She hates the content of the sign she's defacing. Many do. She believes her freedom of expression trumps the freedom of speech of the sign. She believes her freedom of expression trumps the potential of spraying the woman, Pamela Hall (I believe) in the process. She believes the police must provide her with a satisfactory explanation of why they are arresting before she has any obligation to comply.
Forget the content of the subway poster, a terrible idea by Pamela Geller regardless of whether you agree with her idea or find it facially racist. That's a political issue best argued elsewhere.
But my free speech doesn't trump your free speech. Mona's free speech doesn't trump Pamela's free speech. Mona can buy add space in the subway calling Pamela a racist. Mona, who styles herself a twitter journalist, can twit up a storm about it. Mona can speak her mind, paint pictures, take videos and plaster YouTube.
What Mona cannot do is vandalize Geller's posters and absolve herself of liability be asserting that it's her right as an American to express herself freely. It's not her right to deface someone else's speech in the name of her own.
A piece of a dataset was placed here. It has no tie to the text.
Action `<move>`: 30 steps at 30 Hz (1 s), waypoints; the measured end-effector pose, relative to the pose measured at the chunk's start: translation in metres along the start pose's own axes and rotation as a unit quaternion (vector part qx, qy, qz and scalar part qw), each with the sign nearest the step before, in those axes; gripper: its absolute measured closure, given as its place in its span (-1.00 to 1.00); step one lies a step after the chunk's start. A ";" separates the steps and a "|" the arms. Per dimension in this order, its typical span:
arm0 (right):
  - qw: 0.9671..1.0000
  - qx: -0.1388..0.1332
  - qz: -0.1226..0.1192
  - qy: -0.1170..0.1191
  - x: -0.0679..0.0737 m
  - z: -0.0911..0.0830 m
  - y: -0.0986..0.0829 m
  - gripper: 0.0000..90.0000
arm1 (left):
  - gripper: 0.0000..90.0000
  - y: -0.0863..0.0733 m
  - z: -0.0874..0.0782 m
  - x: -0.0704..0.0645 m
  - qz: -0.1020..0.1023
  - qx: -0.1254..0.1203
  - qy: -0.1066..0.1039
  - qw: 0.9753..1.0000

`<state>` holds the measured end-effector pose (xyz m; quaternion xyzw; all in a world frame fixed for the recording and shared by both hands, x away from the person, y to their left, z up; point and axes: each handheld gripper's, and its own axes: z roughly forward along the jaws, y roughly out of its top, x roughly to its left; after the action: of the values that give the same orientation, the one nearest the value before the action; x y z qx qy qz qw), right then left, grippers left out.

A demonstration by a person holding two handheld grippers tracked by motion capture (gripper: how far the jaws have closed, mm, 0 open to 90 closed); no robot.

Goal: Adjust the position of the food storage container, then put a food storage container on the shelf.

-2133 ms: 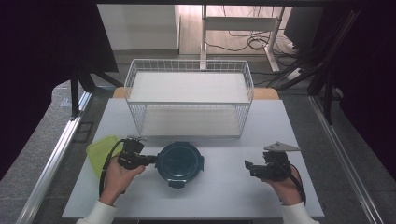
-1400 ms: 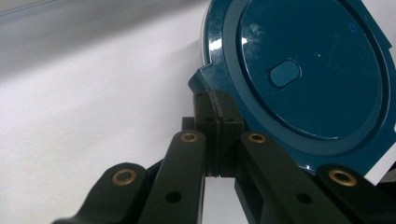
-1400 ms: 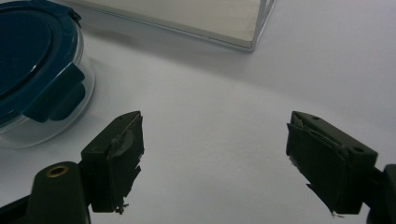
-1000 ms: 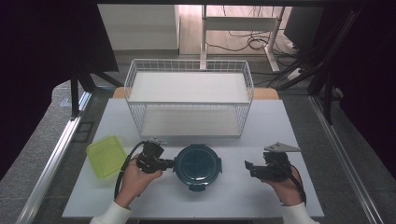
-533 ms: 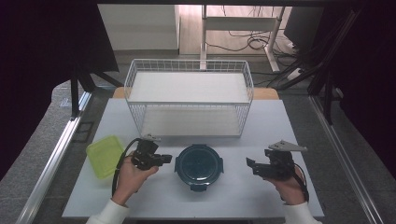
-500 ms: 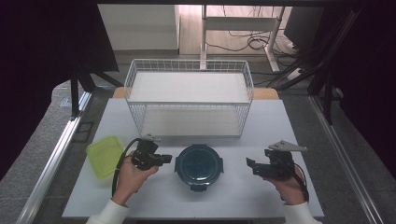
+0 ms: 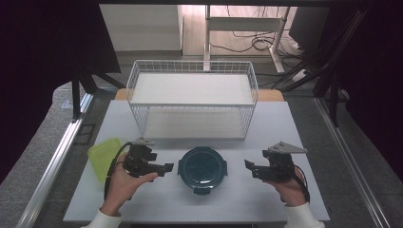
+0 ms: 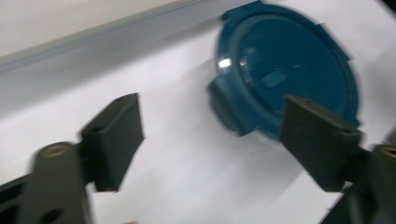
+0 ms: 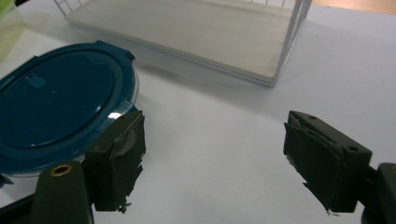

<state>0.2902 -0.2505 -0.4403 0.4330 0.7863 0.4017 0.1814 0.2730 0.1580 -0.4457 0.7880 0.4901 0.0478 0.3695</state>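
Observation:
A round container with a dark teal lid (image 7: 203,167) rests on the white table (image 7: 157,199) in front of me. My left gripper (image 7: 167,168) is open just to its left, jaws aimed at it with a small gap between. In the left gripper view the lid (image 8: 285,70) lies beyond the spread jaws, nothing between them. My right gripper (image 7: 248,167) is open to the right of the container, a short way off. The right gripper view has the lid (image 9: 56,105) at the left, behind the left jaw.
A white wire basket (image 7: 192,76) with two shelves stands at the back of the table. A yellow-green square lid or container (image 7: 104,156) lies at the left, behind my left hand. The table's front edge is close to both hands.
My left gripper slid the teal container rightward to the table's middle, then let go and drew back to the left. The right gripper barely moved.

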 end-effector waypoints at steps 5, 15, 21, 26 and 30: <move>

It takes little argument to explain why Mona Eltahawy is utterly wrong in her belief that she can do whatever she wants. What makes this worthy of discussion is how her rationalization of the relative rights between her and the rest of the world works. It begins with narcissism, the sadly pervasive force that drives so many people to believe that what they believe is more important than what anybody else believes, and they damn well have a right to make it known.
But this, while annoying, isn't wrong. Even narcissists have the right to express themselves, even if nobody cares.
It's the next step in twisted logic that gets her into trouble. Mona decided that the way in which she could best address Geller's speech, speech she hates, is to destroy it. She wraps up this irrational reaction in her own right to free expression, because that made her feel capable of doing what she wanted to do.
By that reasoning, Pamela Hall, the photographer in the video, could have exercised her freedom of expression by lowering her camera on Mona's head with great velocity as an expression of her belief that vandalizing speech is wrong. And the police could have expressed their belief that being overly demanding is misguided by smashing Eltahaway's face into the nasty subway platform. And on it goes.
This sort of facile rationalization has become de rigueur on the internet. Sling together a few words that have captured popular approval to form some muddy notion of right with a modicum of superficial appeal and you can do pretty much anything you want.
There is a reason why some folks engage in unpleasant scrutiny of poorly reasoned, poorly rationalized words on the internet. It's to stop people like this from wrapping themselves up in ignorance and acting upon it. Many, particularly digital natives who use sloppy thinking to justify whatever they want to do, think it mean and "dickish" to explain why such facile mindlessness is wrong.
This is why.
Regardless of which side you take on the poster, what Mona Eltahaway did in response cannot be justified under any reasonable claim of right. There were a million things she could have done to assert her beliefs. Defacing the posters is not one of them. No matter who you are or how important you think you are in the universe, you do not have the right to oppose another person's speech by destroying it.
I hope everybody was watching.
Update: Per the Daily News, Mona is represented by an old friend, Stanley Cohen, no stranger to radical causes.